» **Your goal**
Below this line is the material. Write out only its lines from the one containing "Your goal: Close" through the one containing "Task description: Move", both kept, exactly.

» **Information given**
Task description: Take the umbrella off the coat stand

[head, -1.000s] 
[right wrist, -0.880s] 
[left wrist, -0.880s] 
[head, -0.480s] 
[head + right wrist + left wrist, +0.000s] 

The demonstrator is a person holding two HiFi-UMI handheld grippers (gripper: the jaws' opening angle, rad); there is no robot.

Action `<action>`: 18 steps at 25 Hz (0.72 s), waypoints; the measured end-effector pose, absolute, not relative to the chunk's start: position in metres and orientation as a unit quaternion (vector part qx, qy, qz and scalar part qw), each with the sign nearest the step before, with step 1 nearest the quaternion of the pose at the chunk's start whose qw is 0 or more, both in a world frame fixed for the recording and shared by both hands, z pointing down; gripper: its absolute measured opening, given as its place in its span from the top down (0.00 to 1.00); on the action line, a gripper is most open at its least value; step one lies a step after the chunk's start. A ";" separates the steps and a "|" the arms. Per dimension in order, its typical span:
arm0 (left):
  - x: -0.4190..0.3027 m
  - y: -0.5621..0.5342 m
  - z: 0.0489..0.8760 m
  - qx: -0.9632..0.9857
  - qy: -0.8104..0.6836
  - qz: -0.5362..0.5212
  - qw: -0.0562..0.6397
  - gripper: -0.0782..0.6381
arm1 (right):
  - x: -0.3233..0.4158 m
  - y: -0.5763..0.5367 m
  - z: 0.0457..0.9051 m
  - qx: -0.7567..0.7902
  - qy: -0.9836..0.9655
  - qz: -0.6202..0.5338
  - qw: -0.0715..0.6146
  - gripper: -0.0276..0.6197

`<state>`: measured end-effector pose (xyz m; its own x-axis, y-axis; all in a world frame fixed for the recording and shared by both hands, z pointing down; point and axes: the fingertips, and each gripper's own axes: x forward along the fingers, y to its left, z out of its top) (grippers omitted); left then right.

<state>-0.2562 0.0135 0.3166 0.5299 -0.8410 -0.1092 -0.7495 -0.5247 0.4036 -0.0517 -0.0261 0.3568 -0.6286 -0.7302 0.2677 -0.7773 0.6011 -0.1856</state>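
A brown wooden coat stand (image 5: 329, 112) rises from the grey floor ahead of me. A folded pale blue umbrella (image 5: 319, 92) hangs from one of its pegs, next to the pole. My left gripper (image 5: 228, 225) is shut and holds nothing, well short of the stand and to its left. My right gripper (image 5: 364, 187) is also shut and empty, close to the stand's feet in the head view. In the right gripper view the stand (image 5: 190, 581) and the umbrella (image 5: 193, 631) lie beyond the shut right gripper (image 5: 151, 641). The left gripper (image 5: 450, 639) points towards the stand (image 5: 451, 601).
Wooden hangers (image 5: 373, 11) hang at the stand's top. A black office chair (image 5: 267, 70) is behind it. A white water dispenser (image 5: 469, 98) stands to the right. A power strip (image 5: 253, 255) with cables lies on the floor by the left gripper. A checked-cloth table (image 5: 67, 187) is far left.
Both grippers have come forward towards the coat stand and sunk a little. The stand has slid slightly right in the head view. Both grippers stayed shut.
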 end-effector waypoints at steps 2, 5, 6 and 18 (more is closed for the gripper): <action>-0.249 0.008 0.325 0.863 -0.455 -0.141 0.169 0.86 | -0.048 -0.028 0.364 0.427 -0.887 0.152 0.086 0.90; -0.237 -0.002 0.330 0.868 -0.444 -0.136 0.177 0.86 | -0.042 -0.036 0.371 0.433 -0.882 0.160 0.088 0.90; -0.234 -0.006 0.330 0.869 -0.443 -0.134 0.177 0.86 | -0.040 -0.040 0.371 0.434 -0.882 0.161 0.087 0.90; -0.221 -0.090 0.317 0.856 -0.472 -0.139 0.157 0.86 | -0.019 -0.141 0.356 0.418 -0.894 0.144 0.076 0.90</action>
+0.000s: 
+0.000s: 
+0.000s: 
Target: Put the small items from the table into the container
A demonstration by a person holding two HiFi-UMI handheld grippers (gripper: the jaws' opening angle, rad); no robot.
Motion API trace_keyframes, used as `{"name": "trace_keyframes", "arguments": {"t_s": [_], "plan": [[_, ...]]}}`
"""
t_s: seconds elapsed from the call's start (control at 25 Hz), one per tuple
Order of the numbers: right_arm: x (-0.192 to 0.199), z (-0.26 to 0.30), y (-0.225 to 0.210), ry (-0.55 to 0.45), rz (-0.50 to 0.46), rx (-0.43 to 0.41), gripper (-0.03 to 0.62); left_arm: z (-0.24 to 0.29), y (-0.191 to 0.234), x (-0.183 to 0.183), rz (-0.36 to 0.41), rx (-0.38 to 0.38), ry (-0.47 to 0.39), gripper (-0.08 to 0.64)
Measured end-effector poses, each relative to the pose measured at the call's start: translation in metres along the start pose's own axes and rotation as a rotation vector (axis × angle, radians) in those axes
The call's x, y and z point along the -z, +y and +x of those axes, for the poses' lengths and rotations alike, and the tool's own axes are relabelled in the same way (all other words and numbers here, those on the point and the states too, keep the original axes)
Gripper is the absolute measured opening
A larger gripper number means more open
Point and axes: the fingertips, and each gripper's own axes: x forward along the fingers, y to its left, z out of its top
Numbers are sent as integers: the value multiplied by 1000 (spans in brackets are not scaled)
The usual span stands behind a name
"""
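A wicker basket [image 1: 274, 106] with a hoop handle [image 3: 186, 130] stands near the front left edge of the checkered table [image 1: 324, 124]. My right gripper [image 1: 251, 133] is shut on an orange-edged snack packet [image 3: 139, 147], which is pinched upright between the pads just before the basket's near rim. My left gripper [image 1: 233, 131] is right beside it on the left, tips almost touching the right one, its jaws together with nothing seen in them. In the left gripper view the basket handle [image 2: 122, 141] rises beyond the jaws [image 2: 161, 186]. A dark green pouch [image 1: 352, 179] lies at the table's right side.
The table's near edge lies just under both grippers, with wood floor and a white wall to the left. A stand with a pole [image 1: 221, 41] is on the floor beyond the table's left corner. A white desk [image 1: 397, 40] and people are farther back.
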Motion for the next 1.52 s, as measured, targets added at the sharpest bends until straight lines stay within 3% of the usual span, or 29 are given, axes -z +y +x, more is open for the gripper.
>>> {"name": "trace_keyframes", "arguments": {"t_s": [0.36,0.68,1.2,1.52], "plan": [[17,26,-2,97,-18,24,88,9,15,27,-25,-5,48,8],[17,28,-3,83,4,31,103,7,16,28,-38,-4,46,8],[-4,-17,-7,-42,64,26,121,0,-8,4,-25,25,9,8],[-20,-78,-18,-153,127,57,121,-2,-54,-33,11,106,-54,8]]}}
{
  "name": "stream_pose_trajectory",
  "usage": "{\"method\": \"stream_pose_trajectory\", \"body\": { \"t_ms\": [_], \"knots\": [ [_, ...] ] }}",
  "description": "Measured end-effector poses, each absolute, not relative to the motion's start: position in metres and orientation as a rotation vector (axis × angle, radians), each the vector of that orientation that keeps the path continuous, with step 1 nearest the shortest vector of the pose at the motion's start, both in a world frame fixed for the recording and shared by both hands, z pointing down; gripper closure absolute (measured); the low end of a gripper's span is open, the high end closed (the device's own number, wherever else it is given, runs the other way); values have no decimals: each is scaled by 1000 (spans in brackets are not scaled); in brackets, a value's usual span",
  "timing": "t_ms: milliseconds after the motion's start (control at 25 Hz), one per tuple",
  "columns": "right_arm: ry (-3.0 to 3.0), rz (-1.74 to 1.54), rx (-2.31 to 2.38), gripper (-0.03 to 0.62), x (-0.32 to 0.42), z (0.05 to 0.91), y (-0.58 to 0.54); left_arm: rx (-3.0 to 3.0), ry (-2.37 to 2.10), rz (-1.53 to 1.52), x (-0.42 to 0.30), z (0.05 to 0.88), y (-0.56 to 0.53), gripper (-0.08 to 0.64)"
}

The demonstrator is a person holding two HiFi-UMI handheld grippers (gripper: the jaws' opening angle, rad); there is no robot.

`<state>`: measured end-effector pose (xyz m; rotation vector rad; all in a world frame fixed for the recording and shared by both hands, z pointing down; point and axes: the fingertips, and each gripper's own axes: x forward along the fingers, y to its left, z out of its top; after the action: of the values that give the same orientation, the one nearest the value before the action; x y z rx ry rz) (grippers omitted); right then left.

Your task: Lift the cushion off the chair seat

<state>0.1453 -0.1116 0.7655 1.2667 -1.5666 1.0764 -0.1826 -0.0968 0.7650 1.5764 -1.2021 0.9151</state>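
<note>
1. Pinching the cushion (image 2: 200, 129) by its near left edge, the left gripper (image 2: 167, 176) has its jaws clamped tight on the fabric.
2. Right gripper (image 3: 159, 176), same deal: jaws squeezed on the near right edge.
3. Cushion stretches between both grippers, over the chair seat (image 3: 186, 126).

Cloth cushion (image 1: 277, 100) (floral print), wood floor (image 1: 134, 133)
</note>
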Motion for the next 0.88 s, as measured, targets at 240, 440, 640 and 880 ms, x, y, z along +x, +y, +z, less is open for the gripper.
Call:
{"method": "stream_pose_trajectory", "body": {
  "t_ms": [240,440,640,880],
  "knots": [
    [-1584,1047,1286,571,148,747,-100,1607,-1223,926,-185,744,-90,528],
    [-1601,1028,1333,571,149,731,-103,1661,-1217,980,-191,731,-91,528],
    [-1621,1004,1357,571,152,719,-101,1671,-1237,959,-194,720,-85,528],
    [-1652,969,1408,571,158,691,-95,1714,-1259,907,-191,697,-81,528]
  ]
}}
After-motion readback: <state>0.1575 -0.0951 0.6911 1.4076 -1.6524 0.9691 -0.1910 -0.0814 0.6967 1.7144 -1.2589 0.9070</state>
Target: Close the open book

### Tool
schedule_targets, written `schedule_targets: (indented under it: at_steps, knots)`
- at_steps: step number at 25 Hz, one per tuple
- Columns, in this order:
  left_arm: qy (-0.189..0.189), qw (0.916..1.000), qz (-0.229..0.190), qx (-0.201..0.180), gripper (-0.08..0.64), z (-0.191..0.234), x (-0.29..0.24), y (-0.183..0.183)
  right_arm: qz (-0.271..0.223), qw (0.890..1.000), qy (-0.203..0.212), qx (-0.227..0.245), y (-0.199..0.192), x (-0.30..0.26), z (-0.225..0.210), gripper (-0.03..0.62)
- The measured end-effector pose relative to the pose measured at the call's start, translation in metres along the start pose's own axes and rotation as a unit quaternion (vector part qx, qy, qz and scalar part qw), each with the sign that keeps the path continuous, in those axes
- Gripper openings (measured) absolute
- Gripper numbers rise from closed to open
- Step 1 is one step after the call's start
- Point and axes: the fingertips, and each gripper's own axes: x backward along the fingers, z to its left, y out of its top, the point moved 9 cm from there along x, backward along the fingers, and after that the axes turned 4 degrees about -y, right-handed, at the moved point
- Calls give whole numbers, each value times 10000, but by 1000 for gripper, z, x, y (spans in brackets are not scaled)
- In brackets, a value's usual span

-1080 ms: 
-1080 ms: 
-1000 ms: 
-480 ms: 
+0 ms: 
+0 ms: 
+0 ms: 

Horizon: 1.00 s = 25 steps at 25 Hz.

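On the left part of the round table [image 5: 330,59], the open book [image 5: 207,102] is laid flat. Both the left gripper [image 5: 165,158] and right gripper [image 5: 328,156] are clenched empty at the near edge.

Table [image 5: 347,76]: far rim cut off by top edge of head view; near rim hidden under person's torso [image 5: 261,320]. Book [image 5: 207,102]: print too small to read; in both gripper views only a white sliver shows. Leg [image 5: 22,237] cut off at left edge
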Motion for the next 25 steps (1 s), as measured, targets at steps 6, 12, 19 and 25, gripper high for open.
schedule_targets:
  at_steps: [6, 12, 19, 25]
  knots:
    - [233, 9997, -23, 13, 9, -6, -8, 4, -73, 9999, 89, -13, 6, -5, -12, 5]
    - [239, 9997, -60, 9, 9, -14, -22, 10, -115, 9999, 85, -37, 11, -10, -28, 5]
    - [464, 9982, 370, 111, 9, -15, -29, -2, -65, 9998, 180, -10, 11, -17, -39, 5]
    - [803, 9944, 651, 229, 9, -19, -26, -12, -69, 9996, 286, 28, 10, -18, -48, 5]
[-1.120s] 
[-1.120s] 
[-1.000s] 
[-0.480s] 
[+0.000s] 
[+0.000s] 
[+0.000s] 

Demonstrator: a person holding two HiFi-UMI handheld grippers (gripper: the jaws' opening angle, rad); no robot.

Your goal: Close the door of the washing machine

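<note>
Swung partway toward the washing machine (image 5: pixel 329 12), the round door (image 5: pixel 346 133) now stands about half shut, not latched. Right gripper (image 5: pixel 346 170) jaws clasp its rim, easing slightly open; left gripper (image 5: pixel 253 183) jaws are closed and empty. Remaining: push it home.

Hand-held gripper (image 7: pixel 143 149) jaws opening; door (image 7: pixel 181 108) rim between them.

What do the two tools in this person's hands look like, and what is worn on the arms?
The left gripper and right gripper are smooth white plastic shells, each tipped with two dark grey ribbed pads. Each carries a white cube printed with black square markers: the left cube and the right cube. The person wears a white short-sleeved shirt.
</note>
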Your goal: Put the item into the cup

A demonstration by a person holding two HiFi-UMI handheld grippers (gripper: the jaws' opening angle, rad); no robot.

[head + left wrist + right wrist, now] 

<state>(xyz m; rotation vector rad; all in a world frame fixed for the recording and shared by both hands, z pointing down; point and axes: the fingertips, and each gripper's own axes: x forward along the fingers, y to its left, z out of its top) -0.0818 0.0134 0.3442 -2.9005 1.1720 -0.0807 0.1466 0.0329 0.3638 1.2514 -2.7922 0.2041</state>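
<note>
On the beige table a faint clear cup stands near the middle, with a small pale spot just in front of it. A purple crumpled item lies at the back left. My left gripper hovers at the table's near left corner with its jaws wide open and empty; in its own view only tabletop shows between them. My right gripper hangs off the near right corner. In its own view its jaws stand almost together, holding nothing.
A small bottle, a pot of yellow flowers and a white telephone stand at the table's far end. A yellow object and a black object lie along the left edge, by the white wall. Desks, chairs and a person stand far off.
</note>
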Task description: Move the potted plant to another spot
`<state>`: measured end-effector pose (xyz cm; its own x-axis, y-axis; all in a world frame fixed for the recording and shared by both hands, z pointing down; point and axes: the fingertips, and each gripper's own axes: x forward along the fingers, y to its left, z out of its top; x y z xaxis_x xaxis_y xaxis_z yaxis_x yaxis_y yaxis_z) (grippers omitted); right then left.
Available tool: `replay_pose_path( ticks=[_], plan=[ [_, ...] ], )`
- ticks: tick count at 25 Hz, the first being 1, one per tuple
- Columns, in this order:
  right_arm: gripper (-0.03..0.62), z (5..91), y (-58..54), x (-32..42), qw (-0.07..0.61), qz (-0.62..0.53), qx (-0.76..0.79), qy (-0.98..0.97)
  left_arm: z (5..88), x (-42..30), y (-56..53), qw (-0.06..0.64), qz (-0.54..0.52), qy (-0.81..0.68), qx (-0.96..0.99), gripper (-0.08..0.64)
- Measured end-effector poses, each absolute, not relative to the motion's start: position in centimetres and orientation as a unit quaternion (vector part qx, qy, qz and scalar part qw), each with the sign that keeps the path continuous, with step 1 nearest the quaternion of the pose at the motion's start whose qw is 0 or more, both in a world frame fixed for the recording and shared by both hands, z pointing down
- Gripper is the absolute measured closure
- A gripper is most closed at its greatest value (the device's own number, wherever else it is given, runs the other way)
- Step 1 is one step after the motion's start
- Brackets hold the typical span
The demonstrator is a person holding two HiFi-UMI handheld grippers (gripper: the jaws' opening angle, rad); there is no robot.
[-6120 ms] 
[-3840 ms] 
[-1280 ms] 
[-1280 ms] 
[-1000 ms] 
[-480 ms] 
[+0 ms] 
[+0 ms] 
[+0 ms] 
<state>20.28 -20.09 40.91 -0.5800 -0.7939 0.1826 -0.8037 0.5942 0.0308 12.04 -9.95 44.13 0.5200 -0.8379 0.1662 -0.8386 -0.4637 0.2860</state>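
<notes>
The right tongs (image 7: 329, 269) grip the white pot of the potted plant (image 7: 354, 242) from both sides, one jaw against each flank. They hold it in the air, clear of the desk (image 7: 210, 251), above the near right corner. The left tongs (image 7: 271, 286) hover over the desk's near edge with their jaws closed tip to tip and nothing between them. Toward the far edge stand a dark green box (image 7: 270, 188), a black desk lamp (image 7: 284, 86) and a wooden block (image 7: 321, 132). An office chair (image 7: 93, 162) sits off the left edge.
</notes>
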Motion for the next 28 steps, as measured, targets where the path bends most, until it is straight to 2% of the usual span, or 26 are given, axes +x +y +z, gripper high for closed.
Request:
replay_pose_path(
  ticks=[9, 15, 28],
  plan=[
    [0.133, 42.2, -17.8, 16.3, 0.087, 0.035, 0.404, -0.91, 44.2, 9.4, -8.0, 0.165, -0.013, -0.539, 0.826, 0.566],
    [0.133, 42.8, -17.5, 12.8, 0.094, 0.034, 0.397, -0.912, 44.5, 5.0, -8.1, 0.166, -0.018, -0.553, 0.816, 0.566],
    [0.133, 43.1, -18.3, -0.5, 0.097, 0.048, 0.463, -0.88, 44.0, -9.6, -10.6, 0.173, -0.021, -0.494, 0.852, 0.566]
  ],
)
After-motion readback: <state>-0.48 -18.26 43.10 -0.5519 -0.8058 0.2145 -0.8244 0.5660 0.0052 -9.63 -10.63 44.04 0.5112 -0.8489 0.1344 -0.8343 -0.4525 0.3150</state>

» **Your response**
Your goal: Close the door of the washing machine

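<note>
Swung partway toward the washing machine (image 5: pixel 329 12), the round door (image 5: pixel 346 133) now stands about half shut, not latched. Right gripper (image 5: pixel 346 170) jaws clasp its rim, easing slightly open; left gripper (image 5: pixel 253 183) jaws are closed and empty. Remaining: push it home.

Hand-held gripper (image 7: pixel 143 149) jaws opening; door (image 7: pixel 181 108) rim between them.

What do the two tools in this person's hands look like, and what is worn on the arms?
The left gripper and right gripper are smooth white plastic shells, each tipped with two dark grey ribbed pads. Each carries a white cube printed with black square markers: the left cube and the right cube. The person wears a white short-sleeved shirt.
</note>
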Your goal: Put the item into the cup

A demonstration by a person holding two HiFi-UMI handheld grippers (gripper: the jaws' opening angle, rad); no robot.

[head + left wrist + right wrist, now] 

<state>(xyz m; rotation vector rad; all in a world frame fixed for the recording and shared by both hands, z pointing down; point and axes: the fingertips, and each gripper's own axes: x forward along the fingers, y to its left, z out of its top) -0.0818 0.0134 0.3442 -2.9005 1.1720 -0.0807 0.1466 0.0329 0.3638 1.2514 -2.7922 0.2041</state>
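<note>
On the beige table a faint clear cup stands near the middle, with a small pale spot just in front of it. A purple crumpled item lies at the back left. My left gripper hovers at the table's near left corner with its jaws wide open and empty; in its own view only tabletop shows between them. My right gripper hangs off the near right corner. In its own view its jaws stand almost together, holding nothing.
A small bottle, a pot of yellow flowers and a white telephone stand at the table's far end. A yellow object and a black object lie along the left edge, by the white wall. Desks, chairs and a person stand far off.
</note>
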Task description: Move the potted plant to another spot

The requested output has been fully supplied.